Federal law prohibits buying or transferring firearms across state lines, owning machine guns and other certain high capacity devices, and bringing guns onto school zones ("except as authorized"). Under the law, you also can't buy or possess a gun if you've been convicted of domestic assault or other serious crimes, dishonorably discharged from the military, or if you have a restraining order against you. The prohibition also includes fugitives, drug users, illegal immigrants, and those deemed mentally ill or institutionalized.
And just as Congress has increasingly weakened federal gun regulations over the last two decades, it has also stripped the Bureau of Alcohol, Tobacco, and Firearms of much of its power to adequately enforce those laws, and even to compile comprehensive data on gun ownership rates and crimes. The bottom line is that federal gun laws, as they currently stand, are pretty lightweight. And that means it's up to individual states to step it up if they want stricter regulations.

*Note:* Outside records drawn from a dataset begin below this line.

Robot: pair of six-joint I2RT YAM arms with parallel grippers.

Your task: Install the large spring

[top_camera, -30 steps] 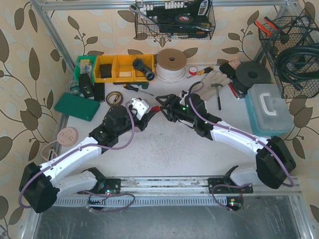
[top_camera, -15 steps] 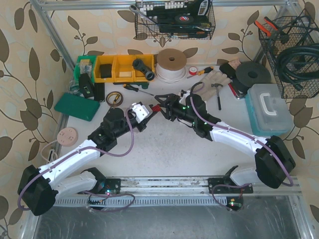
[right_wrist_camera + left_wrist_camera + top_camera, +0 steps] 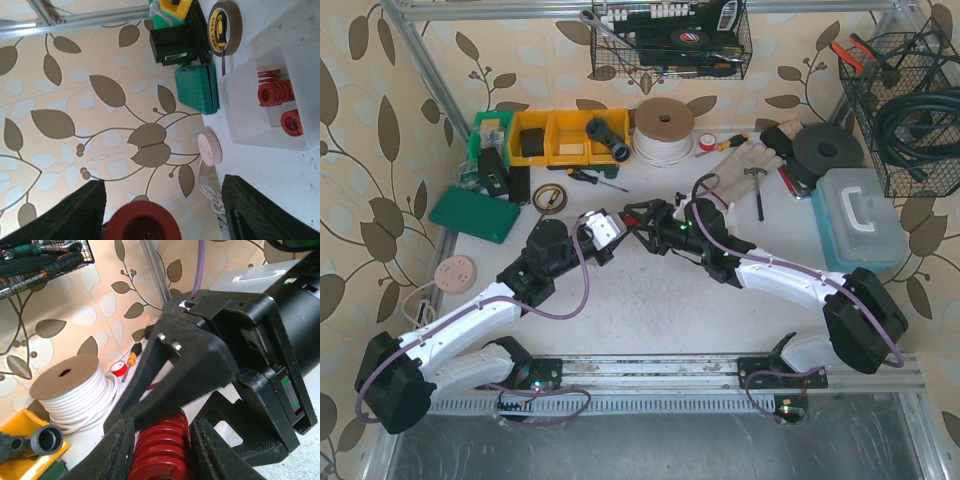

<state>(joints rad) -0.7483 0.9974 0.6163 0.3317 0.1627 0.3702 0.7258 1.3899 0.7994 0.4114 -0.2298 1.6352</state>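
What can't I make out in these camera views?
Left wrist view: large spring, lower end cut off by the bottom edge.
Top view: the spring, hidden where the left gripper and right gripper meet.
Right wrist view: white box of spare springs, cut by the right edge.

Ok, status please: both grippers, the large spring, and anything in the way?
Left gripper shut on large spring. Right gripper open, its fingers either side of the spring's free end. No obstruction seen between the arms.
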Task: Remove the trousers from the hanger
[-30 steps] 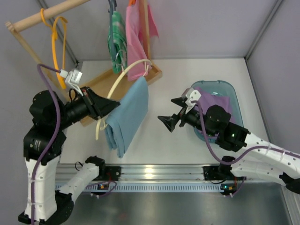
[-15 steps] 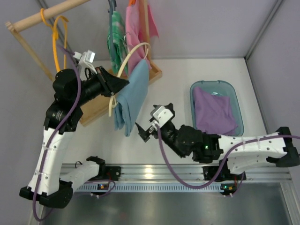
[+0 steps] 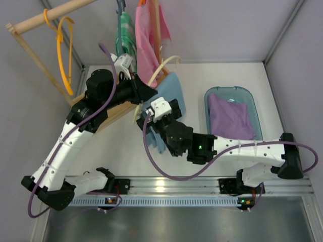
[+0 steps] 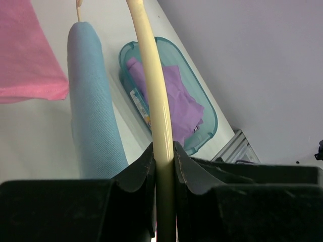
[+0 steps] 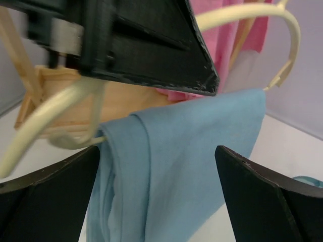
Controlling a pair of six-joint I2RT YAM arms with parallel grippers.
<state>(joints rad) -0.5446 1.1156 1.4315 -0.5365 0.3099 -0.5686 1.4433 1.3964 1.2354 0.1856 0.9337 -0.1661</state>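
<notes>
A white table (image 3: 222, 75) fills the middle of the top view, closed in behind, to its left and to its right by plain grey walls (image 3: 227, 30) that meet at thin metal corner posts (image 3: 283, 34). At the table's rear left corner stands a wooden rack (image 3: 50, 17) with a round top bar. Along the table's near edge runs an aluminium rail (image 3: 176, 184), with a dull grey metal surface (image 3: 176, 222) on its near side; the light is soft and even.

Light blue trousers (image 5: 192, 151), cream hanger (image 4: 151, 75)
</notes>
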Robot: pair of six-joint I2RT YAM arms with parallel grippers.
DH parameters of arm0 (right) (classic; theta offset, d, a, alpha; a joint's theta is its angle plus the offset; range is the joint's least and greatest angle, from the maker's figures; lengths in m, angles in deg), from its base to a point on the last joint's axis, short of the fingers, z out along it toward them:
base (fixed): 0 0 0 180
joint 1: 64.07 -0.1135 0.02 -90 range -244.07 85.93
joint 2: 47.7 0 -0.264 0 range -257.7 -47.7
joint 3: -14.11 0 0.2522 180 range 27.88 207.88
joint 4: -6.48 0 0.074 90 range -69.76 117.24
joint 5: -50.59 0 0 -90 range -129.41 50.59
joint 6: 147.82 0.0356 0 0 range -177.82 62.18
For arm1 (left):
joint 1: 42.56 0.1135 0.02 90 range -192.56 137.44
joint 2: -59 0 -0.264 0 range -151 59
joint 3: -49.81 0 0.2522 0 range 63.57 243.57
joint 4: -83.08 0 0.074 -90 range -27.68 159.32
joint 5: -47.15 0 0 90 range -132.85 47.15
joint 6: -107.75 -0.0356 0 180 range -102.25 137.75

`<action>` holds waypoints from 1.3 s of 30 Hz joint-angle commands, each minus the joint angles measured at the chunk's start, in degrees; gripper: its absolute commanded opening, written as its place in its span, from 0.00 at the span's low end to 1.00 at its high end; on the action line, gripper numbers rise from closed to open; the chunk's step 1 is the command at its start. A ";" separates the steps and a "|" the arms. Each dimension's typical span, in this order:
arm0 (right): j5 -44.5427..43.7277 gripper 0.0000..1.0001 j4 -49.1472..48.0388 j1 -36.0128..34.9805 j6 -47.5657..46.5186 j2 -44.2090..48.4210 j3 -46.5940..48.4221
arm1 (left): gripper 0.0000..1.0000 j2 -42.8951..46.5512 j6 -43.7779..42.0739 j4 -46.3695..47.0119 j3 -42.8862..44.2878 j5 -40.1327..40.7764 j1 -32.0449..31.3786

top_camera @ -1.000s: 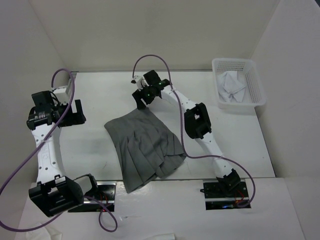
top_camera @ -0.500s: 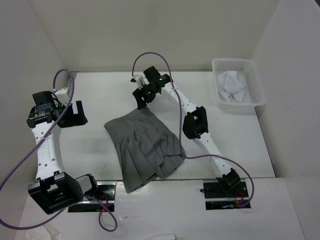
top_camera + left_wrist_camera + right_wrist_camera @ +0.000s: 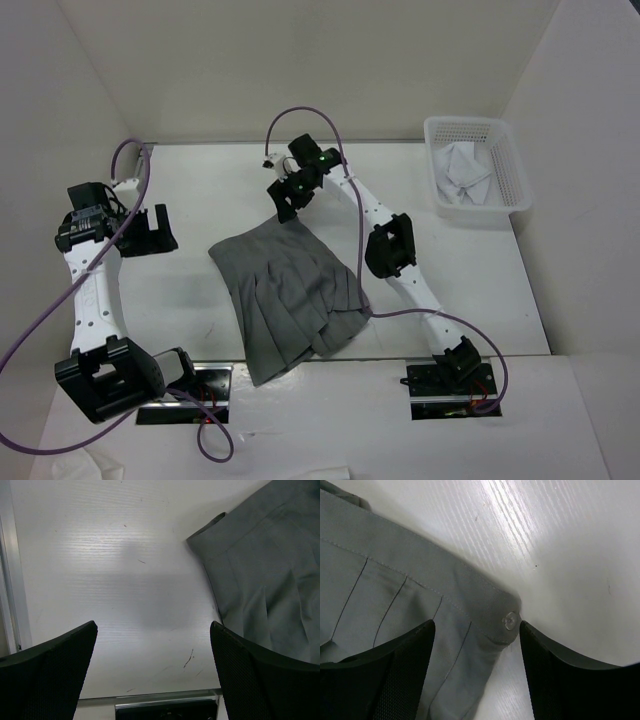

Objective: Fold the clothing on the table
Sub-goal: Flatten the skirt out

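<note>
The dark grey pleated skirt (image 3: 290,292) lies flat near the middle of the table (image 3: 470,290). Its waistband (image 3: 420,560) faces 11 to 12 o'clock, and its wider hem spreads toward 6 o'clock, where one corner reaches the table's near edge. One flap at the hem's 4 o'clock side is already turned over onto the pleats.

The right gripper (image 3: 284,208) hovers at the skirt's 12 o'clock corner. Its fingers (image 3: 395,680) stand apart on either side of the waistband end and are not clamped on it. A small button (image 3: 510,621) shows between them.

The left gripper (image 3: 155,232) hangs at the skirt's 9 o'clock, well apart from the fabric. Its fingers (image 3: 50,680) are spread wide over bare tabletop and hold nothing.

A white mesh basket (image 3: 518,180) sits at the table's 2 o'clock corner with a white cloth (image 3: 462,170) inside.
</note>
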 commanded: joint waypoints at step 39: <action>-0.16 0.00 -1.46 -3.81 -5.35 51.85 -16.09 | 0.99 -8.29 -9.12 5.21 0.11 -33.05 -2.60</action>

But that gets real tricky real quick ...
The background check loophole
Advocates of strong gun laws often point to the many loopholes in federal gun law. One of the biggest is the lack of required background checks for private guns sales. Under the law, all licensed gun dealers throughout the country must conduct instant background checks (using a state or FBI database) on potential buyers. But federal law does not require those checks at gun shows and other private sales - including guns bought online- where as many as 40 percent of gun purchases reportedly occur. For these types of sales, it's often no questions asked.
And while some states - like California and New York - have universal background check requirements extending to private sales, the majority of states do not. Closing that loophole was one of the major talking points to come out of the gun task force convened by Vice President Joe Biden earlier last month.

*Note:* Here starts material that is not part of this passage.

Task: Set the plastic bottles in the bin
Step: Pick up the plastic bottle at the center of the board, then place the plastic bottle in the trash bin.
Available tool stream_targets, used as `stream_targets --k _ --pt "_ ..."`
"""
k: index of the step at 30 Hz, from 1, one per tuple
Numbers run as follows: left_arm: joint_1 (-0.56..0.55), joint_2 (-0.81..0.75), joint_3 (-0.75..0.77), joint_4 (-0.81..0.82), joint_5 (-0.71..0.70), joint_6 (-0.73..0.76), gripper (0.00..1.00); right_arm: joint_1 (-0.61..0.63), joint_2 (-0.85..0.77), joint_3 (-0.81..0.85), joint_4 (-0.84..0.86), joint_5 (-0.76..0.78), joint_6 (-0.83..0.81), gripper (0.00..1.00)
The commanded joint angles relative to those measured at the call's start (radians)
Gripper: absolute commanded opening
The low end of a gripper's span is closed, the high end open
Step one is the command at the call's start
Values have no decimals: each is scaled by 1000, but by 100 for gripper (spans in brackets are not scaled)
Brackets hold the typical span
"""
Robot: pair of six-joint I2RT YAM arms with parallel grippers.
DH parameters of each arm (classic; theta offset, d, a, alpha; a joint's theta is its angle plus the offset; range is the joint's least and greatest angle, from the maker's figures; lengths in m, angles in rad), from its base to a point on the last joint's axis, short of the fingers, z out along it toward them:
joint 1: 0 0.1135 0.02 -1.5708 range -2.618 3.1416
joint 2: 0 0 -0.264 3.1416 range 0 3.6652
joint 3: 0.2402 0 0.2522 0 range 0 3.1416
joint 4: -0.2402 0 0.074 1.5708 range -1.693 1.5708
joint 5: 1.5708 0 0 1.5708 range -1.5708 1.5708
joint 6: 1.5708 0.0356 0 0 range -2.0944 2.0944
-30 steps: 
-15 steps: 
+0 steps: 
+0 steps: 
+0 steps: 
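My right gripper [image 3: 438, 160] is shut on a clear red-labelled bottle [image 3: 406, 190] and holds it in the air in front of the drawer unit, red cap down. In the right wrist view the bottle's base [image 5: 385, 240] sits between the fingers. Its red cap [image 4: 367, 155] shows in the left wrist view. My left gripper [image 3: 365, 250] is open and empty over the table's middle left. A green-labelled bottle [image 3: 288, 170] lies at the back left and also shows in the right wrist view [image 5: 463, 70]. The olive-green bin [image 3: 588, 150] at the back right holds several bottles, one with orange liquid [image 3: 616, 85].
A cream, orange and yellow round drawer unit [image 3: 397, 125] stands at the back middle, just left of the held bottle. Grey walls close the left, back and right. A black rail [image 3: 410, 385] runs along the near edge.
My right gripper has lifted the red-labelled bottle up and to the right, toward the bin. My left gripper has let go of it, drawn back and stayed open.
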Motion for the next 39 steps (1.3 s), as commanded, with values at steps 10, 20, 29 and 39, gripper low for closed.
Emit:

Advocates for stronger federal gun control laws argue that if one state has a strict gun policy but neighboring states don't, then what's to stop gun buyers from just going to wherever it's easiest to buy what they're looking for?
California is a perfect example. Even though It has some of the toughest gun regulations in the country, it borders Arizona and Nevada, both of which
have some of the loosest: they both allow the sale of semi-automatic assault weapons and don't require waiting periods or background checks at gun shows.
The issue is of particular relevance in cities like Chicago and Oakland, which have alarmingly high gun homicide rates despite very strict local gun control measures. As one Chicago city official put it:
"Chicago is not an island. Were only as strong as the weakest gun law in surrounding states."